_ABOUT THIS EXERCISE:_
Print the lines of the data, starting with the first, up to and including the line where "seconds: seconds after" appears.

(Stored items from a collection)

----------------

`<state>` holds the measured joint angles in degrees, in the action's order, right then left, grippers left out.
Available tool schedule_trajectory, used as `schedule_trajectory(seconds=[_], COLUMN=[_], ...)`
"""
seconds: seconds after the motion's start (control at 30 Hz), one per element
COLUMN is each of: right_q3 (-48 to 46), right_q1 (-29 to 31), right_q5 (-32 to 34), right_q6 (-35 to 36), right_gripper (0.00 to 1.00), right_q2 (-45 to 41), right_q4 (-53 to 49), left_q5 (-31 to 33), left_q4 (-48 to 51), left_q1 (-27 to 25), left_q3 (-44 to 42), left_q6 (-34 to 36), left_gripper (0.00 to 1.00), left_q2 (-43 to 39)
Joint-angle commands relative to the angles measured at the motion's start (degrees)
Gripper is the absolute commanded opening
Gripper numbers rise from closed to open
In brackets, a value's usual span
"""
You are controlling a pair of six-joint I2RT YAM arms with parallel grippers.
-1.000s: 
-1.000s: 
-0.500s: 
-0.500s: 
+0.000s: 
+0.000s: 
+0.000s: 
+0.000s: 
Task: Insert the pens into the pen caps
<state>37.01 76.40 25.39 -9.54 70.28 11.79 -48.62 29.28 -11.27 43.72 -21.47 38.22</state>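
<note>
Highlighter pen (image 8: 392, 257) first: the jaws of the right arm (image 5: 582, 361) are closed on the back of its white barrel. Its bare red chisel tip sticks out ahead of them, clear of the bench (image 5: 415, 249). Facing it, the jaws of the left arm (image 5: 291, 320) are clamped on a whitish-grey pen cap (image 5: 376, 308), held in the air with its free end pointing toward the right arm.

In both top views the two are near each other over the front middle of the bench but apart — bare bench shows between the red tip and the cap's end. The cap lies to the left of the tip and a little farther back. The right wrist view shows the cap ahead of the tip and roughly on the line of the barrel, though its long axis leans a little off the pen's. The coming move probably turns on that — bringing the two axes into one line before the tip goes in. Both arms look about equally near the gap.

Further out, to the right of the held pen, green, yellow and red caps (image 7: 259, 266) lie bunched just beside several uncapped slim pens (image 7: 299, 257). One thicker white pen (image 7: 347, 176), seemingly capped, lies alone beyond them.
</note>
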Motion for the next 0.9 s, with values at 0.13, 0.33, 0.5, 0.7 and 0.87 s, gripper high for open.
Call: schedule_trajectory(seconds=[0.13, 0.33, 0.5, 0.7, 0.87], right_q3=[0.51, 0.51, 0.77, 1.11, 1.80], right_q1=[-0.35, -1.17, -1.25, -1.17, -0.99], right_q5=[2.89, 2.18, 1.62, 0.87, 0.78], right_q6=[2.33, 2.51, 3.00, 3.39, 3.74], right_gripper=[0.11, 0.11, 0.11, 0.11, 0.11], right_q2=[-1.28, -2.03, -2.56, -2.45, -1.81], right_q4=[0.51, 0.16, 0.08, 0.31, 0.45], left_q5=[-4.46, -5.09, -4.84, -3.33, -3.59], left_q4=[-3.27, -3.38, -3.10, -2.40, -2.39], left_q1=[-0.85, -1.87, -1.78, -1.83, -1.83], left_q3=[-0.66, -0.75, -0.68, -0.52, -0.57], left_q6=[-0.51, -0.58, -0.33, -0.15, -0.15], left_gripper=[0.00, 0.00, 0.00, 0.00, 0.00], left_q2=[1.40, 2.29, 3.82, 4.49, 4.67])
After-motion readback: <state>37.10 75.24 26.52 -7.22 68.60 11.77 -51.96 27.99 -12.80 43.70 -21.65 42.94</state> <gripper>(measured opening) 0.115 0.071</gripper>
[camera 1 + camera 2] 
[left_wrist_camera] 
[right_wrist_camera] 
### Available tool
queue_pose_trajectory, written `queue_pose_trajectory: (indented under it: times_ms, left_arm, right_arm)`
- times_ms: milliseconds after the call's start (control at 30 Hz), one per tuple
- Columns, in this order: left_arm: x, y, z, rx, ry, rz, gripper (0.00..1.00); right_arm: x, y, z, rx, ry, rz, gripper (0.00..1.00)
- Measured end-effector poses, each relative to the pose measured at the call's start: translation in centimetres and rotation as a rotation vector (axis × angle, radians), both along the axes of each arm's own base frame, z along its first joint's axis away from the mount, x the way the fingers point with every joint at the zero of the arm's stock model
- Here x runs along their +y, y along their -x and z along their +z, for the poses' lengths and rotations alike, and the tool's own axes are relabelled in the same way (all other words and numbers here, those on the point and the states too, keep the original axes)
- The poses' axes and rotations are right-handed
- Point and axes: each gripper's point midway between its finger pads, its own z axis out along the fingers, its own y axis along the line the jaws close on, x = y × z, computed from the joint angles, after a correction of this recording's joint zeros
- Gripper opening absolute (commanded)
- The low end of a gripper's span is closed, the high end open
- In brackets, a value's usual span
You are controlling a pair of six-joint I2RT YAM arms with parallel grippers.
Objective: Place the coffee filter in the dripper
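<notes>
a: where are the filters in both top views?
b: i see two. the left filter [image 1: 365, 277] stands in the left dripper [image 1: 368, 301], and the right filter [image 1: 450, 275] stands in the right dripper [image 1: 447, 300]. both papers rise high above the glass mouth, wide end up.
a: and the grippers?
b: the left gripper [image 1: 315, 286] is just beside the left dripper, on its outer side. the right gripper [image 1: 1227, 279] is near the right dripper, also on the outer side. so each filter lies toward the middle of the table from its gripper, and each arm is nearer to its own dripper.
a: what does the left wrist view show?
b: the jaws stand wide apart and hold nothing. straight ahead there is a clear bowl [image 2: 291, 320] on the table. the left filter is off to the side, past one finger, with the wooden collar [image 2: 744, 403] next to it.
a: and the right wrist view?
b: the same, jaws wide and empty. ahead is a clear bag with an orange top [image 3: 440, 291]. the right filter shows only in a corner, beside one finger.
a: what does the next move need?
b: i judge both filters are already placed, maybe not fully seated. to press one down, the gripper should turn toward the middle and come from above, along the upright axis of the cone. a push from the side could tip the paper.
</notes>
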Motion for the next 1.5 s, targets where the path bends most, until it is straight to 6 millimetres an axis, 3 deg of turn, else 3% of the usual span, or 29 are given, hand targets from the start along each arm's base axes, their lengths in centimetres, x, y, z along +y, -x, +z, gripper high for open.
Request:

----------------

_WRITTEN REPLY:_
`<state>` holds the measured joint angles in degrees, in the action's order, right then left, grippers left out.
Available tool schedule_trajectory, used as `schedule_trajectory(seconds=[_], COLUMN=[_], ...)`
"""
seconds: seconds after the motion's start (control at 30 Hz), one per element

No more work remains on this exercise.